» **Task goal**: Retype the tail of the data exactly, starting at the line containing "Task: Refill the" and stopping at the last line.
::: Available data :::
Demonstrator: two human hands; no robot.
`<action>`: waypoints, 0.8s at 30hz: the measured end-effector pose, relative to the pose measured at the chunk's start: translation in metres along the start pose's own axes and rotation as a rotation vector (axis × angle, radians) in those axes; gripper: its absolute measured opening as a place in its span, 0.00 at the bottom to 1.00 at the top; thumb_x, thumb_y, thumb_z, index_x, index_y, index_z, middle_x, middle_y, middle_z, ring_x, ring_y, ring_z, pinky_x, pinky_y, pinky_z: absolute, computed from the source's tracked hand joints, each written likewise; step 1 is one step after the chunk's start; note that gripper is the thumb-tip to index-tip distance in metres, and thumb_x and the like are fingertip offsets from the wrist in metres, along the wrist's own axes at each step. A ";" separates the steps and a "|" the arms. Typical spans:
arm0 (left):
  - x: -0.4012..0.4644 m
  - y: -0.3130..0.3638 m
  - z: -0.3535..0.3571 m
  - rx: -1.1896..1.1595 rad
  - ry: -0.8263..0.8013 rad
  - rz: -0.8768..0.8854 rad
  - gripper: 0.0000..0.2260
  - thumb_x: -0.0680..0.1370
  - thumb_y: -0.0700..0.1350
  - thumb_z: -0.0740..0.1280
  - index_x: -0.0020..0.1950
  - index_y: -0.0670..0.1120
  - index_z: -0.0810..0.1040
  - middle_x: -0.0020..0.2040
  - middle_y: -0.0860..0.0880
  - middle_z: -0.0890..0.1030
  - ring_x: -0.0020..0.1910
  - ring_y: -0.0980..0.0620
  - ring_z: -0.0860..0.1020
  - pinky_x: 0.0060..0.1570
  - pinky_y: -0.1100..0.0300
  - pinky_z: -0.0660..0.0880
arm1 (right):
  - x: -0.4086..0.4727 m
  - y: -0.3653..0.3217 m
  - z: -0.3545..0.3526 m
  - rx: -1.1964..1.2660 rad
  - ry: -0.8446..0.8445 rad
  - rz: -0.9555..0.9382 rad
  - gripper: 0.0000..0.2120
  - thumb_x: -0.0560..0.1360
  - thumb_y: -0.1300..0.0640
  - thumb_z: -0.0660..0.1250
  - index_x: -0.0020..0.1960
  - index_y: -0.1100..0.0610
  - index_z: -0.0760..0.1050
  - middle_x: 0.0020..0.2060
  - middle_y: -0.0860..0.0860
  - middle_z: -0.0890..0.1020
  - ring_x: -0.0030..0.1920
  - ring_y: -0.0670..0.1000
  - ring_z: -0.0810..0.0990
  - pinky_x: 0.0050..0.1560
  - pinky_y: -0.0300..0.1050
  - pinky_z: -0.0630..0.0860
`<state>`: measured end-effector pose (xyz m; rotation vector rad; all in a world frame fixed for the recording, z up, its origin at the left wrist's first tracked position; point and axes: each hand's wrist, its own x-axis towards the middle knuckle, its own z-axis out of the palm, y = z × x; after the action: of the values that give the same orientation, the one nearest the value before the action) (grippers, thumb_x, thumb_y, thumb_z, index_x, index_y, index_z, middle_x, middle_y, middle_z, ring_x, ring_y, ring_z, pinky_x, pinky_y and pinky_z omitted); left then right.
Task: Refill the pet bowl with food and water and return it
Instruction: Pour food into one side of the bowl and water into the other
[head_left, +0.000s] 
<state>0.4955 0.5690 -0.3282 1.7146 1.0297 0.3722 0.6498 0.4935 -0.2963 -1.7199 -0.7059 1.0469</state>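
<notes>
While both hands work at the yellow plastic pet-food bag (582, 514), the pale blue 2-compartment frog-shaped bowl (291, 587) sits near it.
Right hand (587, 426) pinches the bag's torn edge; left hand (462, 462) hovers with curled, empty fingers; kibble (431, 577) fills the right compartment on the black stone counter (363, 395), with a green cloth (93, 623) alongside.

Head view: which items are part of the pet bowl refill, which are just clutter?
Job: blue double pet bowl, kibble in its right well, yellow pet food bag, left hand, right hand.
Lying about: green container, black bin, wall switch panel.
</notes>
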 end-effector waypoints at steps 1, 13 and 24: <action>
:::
» **Response to this exercise**:
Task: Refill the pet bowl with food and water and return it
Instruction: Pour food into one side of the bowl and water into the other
[head_left, +0.000s] 
<state>0.4955 0.5690 -0.3282 1.7146 1.0297 0.3722 0.6498 0.4935 -0.2963 -1.7199 -0.7059 1.0469</state>
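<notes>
While both hands work at the yellow plastic pet-food bag (582, 514), the pale blue 2-compartment frog-shaped bowl (291, 587) sits near it.
Right hand (587, 426) pinches the bag's torn edge; left hand (462, 462) hovers with curled, empty fingers; kibble (431, 577) fills the right compartment on the black stone counter (363, 395), with a green cloth (93, 623) alongside.

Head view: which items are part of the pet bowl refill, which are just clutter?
Job: blue double pet bowl, kibble in its right well, yellow pet food bag, left hand, right hand.
Lying about: green container, black bin, wall switch panel.
</notes>
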 end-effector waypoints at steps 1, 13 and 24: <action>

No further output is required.